Probability of an event E + Probability of the event ‘not E’ = 1.

**Which of the following experiments have equally likely outcomes Explain A driver attempts to start a car. The car starts or does not start?**

This statement does not have equally likely outcomes as the car may or may not start depending upon various factors like fuel, etc.

**Why is tossing a coin considered to be a fair way of deciding which team should get the ball at the beginning of a football game?**

Tossing of a coin is a fair way of deciding because the number of possible outcomes are only 2 i.e. either head or tail. Since these two outcomes are an equally likely outcome, tossing is unpredictable and is considered to be completely unbiased.

**A bag contains lemon flavoured candies only. Malini takes out one candy without looking into the bag. What is the probability that she takes out an orange flavoured candy?**

We know that the bag only contains lemon-flavoured candies. So, The no. of orange flavoured candies = 0 ∴ The probability of taking out orange flavoured candies = 0/1 = 0

**It is given that in a group of 3 students, the probability of 2 students not having the same birthday is 0.992. What is the probability that the 2 students have the same birthday?**

Let the event wherein 2 students having the same birthday be E Given, P(E) = 0.992 We know, P(E) + P(not E) = 1 Or, P(not E) = 1 – 0.992 = 0.008 ∴ The probability that the 2 students have the same birthday is 0.008

**Tossing a coin considered to be a fair way of deciding which team should get the ball at the beginning of a football game? why?**

Tossing of a coin is a fair way of deciding because the number of possible outcomes are only 2 i.e. either head or tail. Since these two outcomes are an equally likely outcome, tossing is unpredictable and is considered to be completely unbiased.

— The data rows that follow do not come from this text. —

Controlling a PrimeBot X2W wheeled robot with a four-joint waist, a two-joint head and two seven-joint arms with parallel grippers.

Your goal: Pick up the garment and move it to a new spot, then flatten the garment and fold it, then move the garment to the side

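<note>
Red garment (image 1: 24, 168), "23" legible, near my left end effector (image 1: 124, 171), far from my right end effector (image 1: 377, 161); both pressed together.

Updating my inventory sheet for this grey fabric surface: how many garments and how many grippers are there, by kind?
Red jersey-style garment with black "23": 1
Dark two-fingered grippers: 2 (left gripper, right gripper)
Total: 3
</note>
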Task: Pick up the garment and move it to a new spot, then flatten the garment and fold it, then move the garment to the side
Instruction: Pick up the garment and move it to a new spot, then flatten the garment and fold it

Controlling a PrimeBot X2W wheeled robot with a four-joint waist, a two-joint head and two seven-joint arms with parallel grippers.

**What is the probability of ‘not E’, if P(E) = 0.05?**

We know that,

P(E) + P(not E) = 1

It is given that, P(E) = 0.05

So, P(not E) = 1 – P(E)

Or, P(not E) = 1 – 0.05

Hence, P(not E) = 0.95

**A box contains 5 red marbles, 8 white marbles and 4 green marbles. One marble is taken out of the box at random. What is the probability that the marble taken out will be (i) red? (ii) white? (iii) not green?**

The Total no. of marbles = 5 + 8 + 4 = 17

P(E) = (Number of favourable outcomes/ Total number of outcomes)

(i) Total number of red marbles= 5

P (red marbles) = 5/17 = 0.29

(ii) Total number of white marbles= 8

P (white marbles) = 8/17 = 0.47

(iii) Total number of green marbles = 4

P (green marbles) = 4/17 = 0.23

Hence, P (not green) = 1 – P (green marbles)

= 1 – (4/17)

= 0.77